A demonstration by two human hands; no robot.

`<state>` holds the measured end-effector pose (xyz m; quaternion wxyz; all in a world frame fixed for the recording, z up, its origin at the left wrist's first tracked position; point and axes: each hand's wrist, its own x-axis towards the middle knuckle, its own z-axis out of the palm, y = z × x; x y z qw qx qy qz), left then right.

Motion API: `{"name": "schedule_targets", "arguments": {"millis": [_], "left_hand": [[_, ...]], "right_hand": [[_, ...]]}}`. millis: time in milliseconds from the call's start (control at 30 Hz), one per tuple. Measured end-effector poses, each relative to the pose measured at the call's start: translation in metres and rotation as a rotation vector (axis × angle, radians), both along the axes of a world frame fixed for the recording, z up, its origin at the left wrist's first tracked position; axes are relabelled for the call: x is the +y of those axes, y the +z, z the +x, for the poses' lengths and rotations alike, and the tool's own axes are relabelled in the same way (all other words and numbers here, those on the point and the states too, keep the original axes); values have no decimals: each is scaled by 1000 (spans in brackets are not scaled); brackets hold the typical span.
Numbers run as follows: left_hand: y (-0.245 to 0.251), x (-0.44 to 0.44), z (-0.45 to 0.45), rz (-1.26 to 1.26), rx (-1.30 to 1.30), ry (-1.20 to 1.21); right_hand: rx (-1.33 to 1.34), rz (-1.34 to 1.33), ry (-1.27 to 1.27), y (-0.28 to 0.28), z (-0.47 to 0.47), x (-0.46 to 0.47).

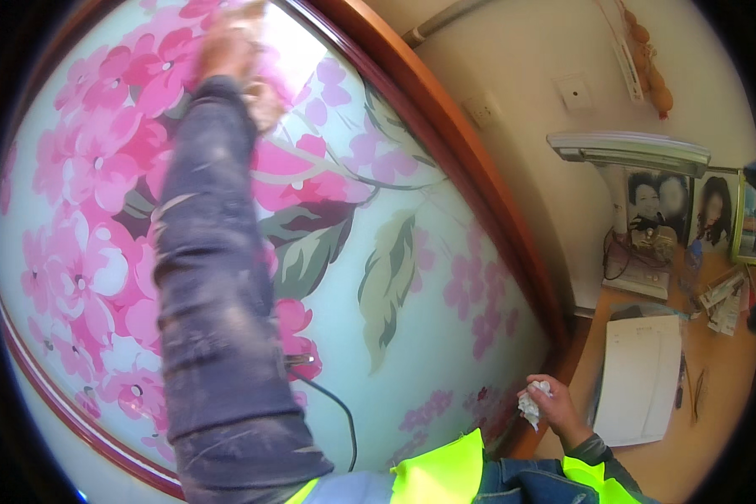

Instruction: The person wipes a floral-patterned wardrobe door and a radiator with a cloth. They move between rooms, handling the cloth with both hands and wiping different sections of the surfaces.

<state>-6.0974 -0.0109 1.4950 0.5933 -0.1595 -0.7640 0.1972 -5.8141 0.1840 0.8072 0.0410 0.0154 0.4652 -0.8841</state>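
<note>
My left arm, in a dusty dark sleeve, reaches up across a glossy floral panel (327,264) with pink flowers and green leaves. At its top my left hand (230,47) is blurred against the panel; whether it holds anything cannot be told. A brownish shape beside the wrist may be its reflection. Low on the right, my right hand (561,409) grips a crumpled white tissue (533,404), between the panel and a wooden desk (649,469). A dark cord (346,403) curves down from a small metal piece (299,360) beside my left sleeve.
A reddish-brown wooden frame (453,138) edges the panel. On the desk are white paper sheets (636,378), a desk lamp (630,151), framed photographs (658,201), a plastic bottle (692,264) and thin tools (697,394). Wall sockets (481,111) and hanging gourds (658,88) are beyond.
</note>
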Motion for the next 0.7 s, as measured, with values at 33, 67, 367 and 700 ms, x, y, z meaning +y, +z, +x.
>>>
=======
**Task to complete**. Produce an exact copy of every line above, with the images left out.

**Task solution**.
A demonstration by two human hands; no robot.

`<state>` holds the measured end-effector pose (xyz m; quaternion wxyz; all in a world frame fixed for the recording, z up, its origin at the left wrist's first tracked position; point and axes: each hand's wrist, its own x-axis towards the middle knuckle, its own z-axis out of the palm, y = z × x; x y z qw qx qy qz), left then right.

Motion API: `{"name": "schedule_targets", "arguments": {"millis": [_], "left_hand": [[_, ...]], "right_hand": [[_, ...]]}}`. millis: time in milliseconds from the call's start (control at 30 Hz), one per tuple. Measured end-effector poses, each relative to the pose measured at the call's start: translation in metres and rotation as a rotation vector (axis × angle, radians), both along the axes of a world frame fixed for the recording, z up, its origin at the left wrist's first tracked position; axes are relabelled for the call: x is the +y of those axes, y the +z, z the +x, for the poses' lengths and rotations alike, and the tool's own axes are relabelled in the same way (all other words and numbers here, those on the point and the states too, keep the original axes); values have no decimals: each is scaled by 1000 (spans in brackets are not scaled); brackets hold the typical span.
Numbers run as follows: left_hand: y (-0.245 to 0.251), x (-0.44 to 0.44), z (-0.45 to 0.45), rz (-1.26 to 1.26), rx (-1.30 to 1.30), ry (-1.20 to 1.21); right_hand: rx (-1.33 to 1.34), rz (-1.34 to 1.33), ry (-1.27 to 1.27), y (-0.28 to 0.28), z (-0.47 to 0.47), x (-0.46 to 0.47).


Instruction: The person wipes a floral-patterned wardrobe door and a radiator with a cloth. They move between rooms, handling the cloth with both hands and wiping different sections of the surfaces.

<state>-6.0974 -0.0109 1.4950 0.5933 -0.1595 -0.7640 0.1972 -5.8141 0.1840 0.8072 0.0410 0.0154 0.4652 -0.8841</state>
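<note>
My left arm, in a dusty dark sleeve, reaches up across a glossy floral panel (327,264) with pink flowers and green leaves. At its top my left hand (230,47) is blurred against the panel; whether it holds anything cannot be told. A brownish shape beside the wrist may be its reflection. Low on the right, my right hand (561,409) grips a crumpled white tissue (533,404), between the panel and a wooden desk (649,469). A dark cord (346,403) curves down from a small metal piece (299,360) beside my left sleeve.
A reddish-brown wooden frame (453,138) edges the panel. On the desk are white paper sheets (636,378), a desk lamp (630,151), framed photographs (658,201), a plastic bottle (692,264) and thin tools (697,394). Wall sockets (481,111) and hanging gourds (658,88) are beyond.
</note>
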Motion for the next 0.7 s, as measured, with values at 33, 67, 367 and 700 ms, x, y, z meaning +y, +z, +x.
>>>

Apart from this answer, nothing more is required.